I have tried proving this way : If there exists an element of finite order, then it must generate a finite subgroup of $G.$ But this is not possible as by Lagrange's theorem, order of a subgroup must divide order of a group, which is not true here as order of $G$ is infinity.
Is this correct and complete ?
On
It doesn't quite work, as there are infinite groups with elements of (any possible) finite order.
Instead, think that every element of your infinite cyclic group $\langle g \rangle$ is of the form $x = g^k$ for some $k$. What happens if $1 = x^ n = (g^k)^n$ for some $n > 0$?
On
That is not correct because Lagrange's theorem presumes the group to be finite, and you can't use it that way, specifically because you're not using the fact that is cyclic.
For example $$G=\mathbb{R}-\lbrace 0 \rbrace$$
$G$ is a group under multiplication and $H=\lbrace 1,-1\rbrace$ is a finite subgroup.
You're correct trying to use negation: if a element generates a finite subgroup, the it means that $g^k=1$ for some $k$. Is that possible if the group is cyclic?
On
If you mean the infinite cyclic group $G := \{x^n | n\in \mathbb{Z}\}$. Then the proof would be by contradiction. Suppose there exists an element $y(\neq 1)\in G$ such that $y^n = 1$. But $y = x^m$ for some $m\in \mathbb{Z}$. Hence $1= y^n = (x^m)^n = x^{mn}$. But this implies G is finite, as then $G = \{x^{-mn+1},\ldots, x^{mn-1}\}$. Contradiction!
This proof is invalid, since some infinite groups have finite subgroups.
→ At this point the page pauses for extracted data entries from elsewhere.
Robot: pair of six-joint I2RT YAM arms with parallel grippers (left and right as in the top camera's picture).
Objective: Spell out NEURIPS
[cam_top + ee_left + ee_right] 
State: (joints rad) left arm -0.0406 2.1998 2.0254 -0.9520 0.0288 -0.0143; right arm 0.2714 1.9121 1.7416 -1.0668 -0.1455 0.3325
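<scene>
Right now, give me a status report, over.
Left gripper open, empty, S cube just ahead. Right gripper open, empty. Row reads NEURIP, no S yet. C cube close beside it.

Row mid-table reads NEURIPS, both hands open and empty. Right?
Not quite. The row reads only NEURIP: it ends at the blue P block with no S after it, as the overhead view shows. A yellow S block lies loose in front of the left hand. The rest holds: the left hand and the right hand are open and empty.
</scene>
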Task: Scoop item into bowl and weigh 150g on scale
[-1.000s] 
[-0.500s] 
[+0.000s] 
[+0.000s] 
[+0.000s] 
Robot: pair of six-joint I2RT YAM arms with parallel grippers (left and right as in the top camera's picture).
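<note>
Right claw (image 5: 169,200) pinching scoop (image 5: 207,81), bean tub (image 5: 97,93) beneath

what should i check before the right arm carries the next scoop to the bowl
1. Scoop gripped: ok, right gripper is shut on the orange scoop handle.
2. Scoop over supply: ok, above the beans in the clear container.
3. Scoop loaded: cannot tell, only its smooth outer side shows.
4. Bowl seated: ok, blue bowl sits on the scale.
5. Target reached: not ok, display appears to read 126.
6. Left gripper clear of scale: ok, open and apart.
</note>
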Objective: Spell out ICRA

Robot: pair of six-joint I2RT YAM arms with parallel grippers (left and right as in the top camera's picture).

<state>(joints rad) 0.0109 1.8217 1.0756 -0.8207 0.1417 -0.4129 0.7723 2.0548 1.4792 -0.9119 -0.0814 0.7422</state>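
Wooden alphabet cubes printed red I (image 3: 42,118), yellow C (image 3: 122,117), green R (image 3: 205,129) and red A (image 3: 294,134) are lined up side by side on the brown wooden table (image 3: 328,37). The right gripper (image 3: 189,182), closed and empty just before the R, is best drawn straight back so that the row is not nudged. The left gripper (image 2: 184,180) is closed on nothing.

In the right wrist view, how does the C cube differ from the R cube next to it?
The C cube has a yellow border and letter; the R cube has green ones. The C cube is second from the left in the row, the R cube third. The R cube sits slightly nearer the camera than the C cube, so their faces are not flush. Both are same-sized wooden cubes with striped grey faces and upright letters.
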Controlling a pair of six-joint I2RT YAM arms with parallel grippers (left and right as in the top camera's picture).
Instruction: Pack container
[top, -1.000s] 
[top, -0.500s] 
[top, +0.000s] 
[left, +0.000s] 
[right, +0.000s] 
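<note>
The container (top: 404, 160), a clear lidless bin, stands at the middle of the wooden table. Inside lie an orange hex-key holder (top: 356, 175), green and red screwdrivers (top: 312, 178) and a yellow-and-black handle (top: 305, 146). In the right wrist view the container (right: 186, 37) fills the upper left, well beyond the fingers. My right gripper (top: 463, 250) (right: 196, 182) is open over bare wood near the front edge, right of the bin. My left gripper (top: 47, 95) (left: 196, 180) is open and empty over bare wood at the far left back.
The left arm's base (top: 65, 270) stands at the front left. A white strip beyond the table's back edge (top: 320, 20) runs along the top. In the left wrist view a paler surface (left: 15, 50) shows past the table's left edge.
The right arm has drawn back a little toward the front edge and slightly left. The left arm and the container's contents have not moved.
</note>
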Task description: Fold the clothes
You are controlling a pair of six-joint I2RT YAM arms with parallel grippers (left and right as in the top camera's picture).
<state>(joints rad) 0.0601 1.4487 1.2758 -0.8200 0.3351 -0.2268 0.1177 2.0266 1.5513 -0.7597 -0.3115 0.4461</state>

E.g. $\mathbb{Z}_2 \times \mathbb{Z}$ has the subgroup $\mathbb{Z}_2 \times \{0\}$.
In an infinite cyclic group the elements are $$\{\ldots,g^{-3},g^{-2},g^{-1},1,g,g^2,g^3,\ldots,\}$$ for some generator $g$.
If $h \neq 1$ is in this group, then $h=g^k$ for some $k \in \mathbb{Z} \setminus \{0\}$. So, the subgroup generated by $h$ has the underlying set $$\{\ldots,g^{-3k},g^{-2k},g^{-k},1,g,g^{2k},g^{3k},\ldots,\}.$$